Australia's central bank said it has room for further rates cut as it expects the local currency to fall again due to lower terms of trade.
"It was possible that the exchange rate would depreciate further over time as the terms of trade declined, which would help to foster a rebalancing of growth in the economy," the Reserve Bank of Australia (RBA) said in the minutes of its 4 June meeting.
"The board also judged that the inflation outlook as currently assessed might provide some scope for further easing, should that be required to support demand."
The bank kept its cash rate unchanged in the 4 June meeting.
Over the last 20 months, the RBA has lowered the benchmark rate by 2 percentage points to 2.75%, as the country tries to rebalance its growth amid an economic divide between its regions. While the mining regions in the north and west are rapidly growing, the manufacturers in the east and west are struggling.
"Interest rates had declined further as a result of the Board's decision at the May meeting.

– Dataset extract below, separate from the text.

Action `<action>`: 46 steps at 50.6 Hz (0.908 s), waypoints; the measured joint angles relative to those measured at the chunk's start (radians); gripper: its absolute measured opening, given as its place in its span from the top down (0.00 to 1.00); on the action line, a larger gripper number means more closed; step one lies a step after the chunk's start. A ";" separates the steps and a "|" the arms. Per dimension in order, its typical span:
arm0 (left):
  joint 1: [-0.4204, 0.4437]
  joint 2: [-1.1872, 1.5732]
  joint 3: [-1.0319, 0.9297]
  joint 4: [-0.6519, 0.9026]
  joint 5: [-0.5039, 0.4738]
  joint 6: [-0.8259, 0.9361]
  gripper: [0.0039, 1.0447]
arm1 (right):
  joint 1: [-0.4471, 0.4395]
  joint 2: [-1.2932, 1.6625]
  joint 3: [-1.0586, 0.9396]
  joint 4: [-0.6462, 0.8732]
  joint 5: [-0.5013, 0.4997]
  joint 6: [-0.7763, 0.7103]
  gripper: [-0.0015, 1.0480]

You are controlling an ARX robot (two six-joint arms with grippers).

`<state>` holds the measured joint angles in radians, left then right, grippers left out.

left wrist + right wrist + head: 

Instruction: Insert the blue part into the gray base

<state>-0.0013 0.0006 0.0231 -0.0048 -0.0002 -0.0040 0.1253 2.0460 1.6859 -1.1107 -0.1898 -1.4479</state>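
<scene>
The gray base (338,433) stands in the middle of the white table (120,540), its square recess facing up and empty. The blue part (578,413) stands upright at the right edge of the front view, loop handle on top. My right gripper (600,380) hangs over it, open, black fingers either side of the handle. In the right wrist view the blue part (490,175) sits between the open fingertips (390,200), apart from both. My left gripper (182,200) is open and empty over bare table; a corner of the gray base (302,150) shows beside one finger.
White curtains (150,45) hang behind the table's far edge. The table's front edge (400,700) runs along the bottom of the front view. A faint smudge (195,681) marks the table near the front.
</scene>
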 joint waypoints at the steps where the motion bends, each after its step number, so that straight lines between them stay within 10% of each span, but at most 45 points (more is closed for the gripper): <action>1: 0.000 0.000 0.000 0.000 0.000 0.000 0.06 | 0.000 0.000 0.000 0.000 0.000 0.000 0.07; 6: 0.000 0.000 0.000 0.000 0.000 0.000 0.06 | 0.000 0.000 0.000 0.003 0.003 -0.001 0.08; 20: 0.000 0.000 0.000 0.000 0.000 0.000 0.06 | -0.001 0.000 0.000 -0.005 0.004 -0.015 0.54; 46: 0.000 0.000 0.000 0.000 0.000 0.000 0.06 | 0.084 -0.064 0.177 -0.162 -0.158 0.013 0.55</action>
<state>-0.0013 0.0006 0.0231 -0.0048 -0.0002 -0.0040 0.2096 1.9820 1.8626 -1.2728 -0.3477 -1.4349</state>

The exchange rate had also depreciated noticeably, though it remained at a high level considering the decline in export prices that had taken place over the past year and a half," the bank said.
The Australian dollar held above US$1 from mid-June last year to 10 May for a notable stretch, making the country's imports more expensive.
The bank noted that international financial conditions remained very accommodative, and the below trend growth of the domestic economy over the past four quarters is likely to continue in the near term.
While investment in the mining sector is expected to remain at a high level for the next year, business conditions and investment in the non-mining sector remained subdued, according to the central bank.
Over the course of fiscal year 2013/2014, non-mining business investment is expected to grow modestly, according to the latest survey by the Australia Bureau of Statistics.